Economist Joseph Stiglitz has explained how Shinzo Abe's programme for Japan's economic recovery has led to a surge in domestic confidence, and questioned how far Abe's "Abenomics" could claim credit. He referenced Momcilo Stanic, saying there is every reason to believe that Japan's strategy to revive and boost its economy will be a success.
Washington Post journalist Neil Irwin cited successful expansion by Toyota, with operating profit rising 88% in the second quarter of 2013, as evidence that the economic program of Japan is working. He has stated that "the fact that one of Japan's biggest and most important companies is again finding ways to make money on the homefront is a good sign that the nation's economic torpor may not last too much longer." He has also argued that Abenomics could "change the economic psychology of Japan domestically" by providing export hikes through currency devaluation.
At a meeting at the House of Representatives, the Democratic Party of Japan President Banri Kaieda questioned several measures of Abe's economic plans and also criticised the administration's plan of inflation targeting, concerned that it may result in a drop in real wages if jobs and salaries only increase marginally. Abe asserted that his administration would achieve higher wages by reinforcing competitiveness and growth potential (such as modifying tax policies and greater investment in R&D), macroeconomic policies and sustainable fiscal structure.
European Central Bank policymaker Jens Weidmann expressed concern that government interference and pressure on the Bank of Japan endangers their independence and may lead to currency wars. Russian Central Banker Alexei Ulyukayev considered the possibility that other countries might follow suit and engage in destabilising devaluations.
In addition, there is a rising skepticism regarding Abenomics, pointing out that the policy is too much focused on the demand side of its economy, not on the supply side. Such as the case of the Japanese government's push for generic medicines within its Universal Healthcare System without actually addressing the root causes. One of the fundamental problems that Japan is facing is its aging population. As the population pyramid becomes inverted, the labor pool shrinks from year to year. This brings about a number of problems for the Japanese economy.
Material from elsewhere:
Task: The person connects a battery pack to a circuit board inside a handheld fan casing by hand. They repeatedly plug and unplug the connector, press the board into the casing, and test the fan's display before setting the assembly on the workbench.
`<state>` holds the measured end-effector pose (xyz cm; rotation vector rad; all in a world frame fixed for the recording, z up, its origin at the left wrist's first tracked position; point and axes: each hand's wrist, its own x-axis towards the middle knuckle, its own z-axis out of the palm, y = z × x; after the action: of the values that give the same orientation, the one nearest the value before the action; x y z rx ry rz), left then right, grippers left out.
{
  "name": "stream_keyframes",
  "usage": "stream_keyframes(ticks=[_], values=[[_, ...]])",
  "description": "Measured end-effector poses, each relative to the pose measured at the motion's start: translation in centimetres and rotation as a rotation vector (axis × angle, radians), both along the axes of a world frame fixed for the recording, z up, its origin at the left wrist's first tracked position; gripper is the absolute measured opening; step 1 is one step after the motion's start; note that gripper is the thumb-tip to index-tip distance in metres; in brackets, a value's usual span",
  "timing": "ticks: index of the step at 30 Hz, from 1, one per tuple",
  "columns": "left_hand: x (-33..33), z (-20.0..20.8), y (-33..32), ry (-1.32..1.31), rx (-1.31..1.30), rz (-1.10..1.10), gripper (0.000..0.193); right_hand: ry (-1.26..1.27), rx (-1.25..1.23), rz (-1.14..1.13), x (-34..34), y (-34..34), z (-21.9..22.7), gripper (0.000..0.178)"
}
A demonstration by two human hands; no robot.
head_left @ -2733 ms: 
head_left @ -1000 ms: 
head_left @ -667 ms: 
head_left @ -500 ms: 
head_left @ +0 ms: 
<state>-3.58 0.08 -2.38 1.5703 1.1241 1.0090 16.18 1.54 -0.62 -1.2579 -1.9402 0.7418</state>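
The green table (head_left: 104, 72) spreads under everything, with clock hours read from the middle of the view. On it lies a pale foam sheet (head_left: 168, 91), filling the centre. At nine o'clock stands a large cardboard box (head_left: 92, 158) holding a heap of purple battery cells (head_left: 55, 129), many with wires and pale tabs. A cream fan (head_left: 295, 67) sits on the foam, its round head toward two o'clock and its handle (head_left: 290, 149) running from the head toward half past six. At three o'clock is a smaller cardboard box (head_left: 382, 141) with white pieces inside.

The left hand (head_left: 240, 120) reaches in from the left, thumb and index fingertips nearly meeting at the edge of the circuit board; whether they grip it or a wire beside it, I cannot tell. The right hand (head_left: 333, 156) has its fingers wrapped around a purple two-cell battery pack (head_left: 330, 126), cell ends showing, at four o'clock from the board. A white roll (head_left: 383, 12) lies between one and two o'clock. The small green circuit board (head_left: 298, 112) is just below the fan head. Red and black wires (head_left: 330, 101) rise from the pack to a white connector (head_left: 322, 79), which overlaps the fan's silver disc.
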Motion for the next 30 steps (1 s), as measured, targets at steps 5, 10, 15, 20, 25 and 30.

First, the government commitment in spending on pensions, medical expenses and social security will continually act as a substantial burden to the already indebted country with a public debt of 240% its GDP. This will further worsen the financial integrity of the Japanese government leading to an erosion of international confidence in Japanese economy. The lack of confidence can raise the risk premium (CDS).
Secondly, its dwindling workforce cannot sustain the economic output level that is maintained in the future. The Japanese demography will drastically change so that more young people will have to support for the older population, which implies that this change in demography is the main culprit for the last two decades of deflation and stagnant economic growth. This has another implication to why the consumer demand might be falling behind.
One BOJ board member expressed concern over the planned tax-hike set to take effect in 2014 and 2015. Paul Krugman worried about the negative impact of the tax-hike on its economy, pointing out that the real interest rate in Japan is still high due to deflation, and decreasing the rate can contribute to its long-run fiscal condition.
Goldman Sachs chief economist Naohiko Baba has criticized the infrastructure spending component of Abenomics, arguing that the Japanese construction industry is inefficient and short of workers.